Sous-échantillonnage de la Classe Majoritaire
Méthode de réduction du déséquilibre des classes consistant à retirer aléatoirement des observations de la classe majoritaire pour réduire sa prédominance dans l'ensemble de données d'entraînement.
Sur-échantillonnage de la Classe Minoritaire
Technique visant à augmenter le nombre d'observations de la classe minoritaire, soit par duplication, soit par la génération de nouvelles observations synthétiques, pour équilibrer la distribution des classes.
Échantillon Bootstrap
Échantillon aléatoire tiré avec remise à partir de l'ensemble de données d'origine, utilisé dans les méthodes de bagging pour entraîner chaque modèle de l'ensemble sur un sous-ensemble légèrement différent des données.
Score de Gini
Mesure de l'impureté d'un nœud dans un arbre de décision, quantifiant la probabilité qu'une observation choisie au hasard dans le nœud soit mal classée si elle était étiquetée aléatoirement selon la distribution des classes.
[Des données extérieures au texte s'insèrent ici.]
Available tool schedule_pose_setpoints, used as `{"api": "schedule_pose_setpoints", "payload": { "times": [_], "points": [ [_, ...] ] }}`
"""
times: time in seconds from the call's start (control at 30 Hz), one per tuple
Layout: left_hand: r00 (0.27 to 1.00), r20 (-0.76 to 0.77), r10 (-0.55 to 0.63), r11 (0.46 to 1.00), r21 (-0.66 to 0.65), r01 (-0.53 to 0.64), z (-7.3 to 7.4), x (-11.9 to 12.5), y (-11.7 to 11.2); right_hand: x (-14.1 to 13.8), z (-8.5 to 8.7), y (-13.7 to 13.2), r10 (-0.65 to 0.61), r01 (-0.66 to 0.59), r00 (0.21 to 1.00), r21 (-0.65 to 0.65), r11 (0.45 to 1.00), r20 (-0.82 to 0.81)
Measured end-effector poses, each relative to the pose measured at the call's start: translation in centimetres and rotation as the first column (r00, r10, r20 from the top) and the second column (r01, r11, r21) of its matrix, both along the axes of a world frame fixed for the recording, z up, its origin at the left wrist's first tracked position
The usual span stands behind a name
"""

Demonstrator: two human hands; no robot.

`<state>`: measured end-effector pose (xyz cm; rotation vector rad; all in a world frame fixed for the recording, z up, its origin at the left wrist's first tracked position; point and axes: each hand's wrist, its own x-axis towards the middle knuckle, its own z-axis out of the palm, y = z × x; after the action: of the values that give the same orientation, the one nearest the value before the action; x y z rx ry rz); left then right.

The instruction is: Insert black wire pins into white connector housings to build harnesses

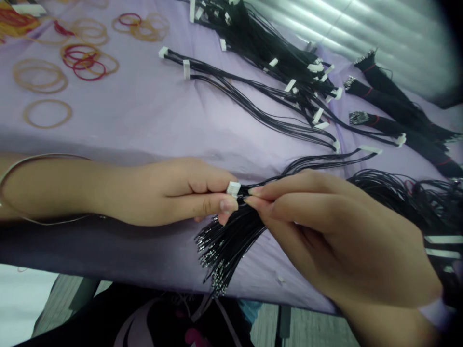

AUC-ROC (Area Under the Receiver Operating Characteristic Curve)
Métrique de performance qui mesure la capacité d'un classificateur à distinguer entre les classes, représentant l'aire sous la courbe qui trace le taux de vrais positifs en fonction du taux de faux positifs.
EasyEnsemble
Algorithme d'apprentissage ensembliste qui crée plusieurs sous-ensembles de la classe majoritaire, entraîne un classificateur sur chaque sous-ensemble combiné à la totalité de la classe minoritaire, et agrège les prédictions.
BalanceCascade
Méthode ensembliste itérative qui entraîne séquentiellement des classificateurs sur des ensembles de données de plus en plus équilibrés, en retirant correctement les exemples de la classe majoritaire qui sont bien classés à chaque étape.
Rappel (Recall ou Sensibilité)
Métrique qui mesure la proportion d'observations positives réelles qui ont été correctement identifiées par le modèle, essentielle pour évaluer la performance sur la classe minoritaire.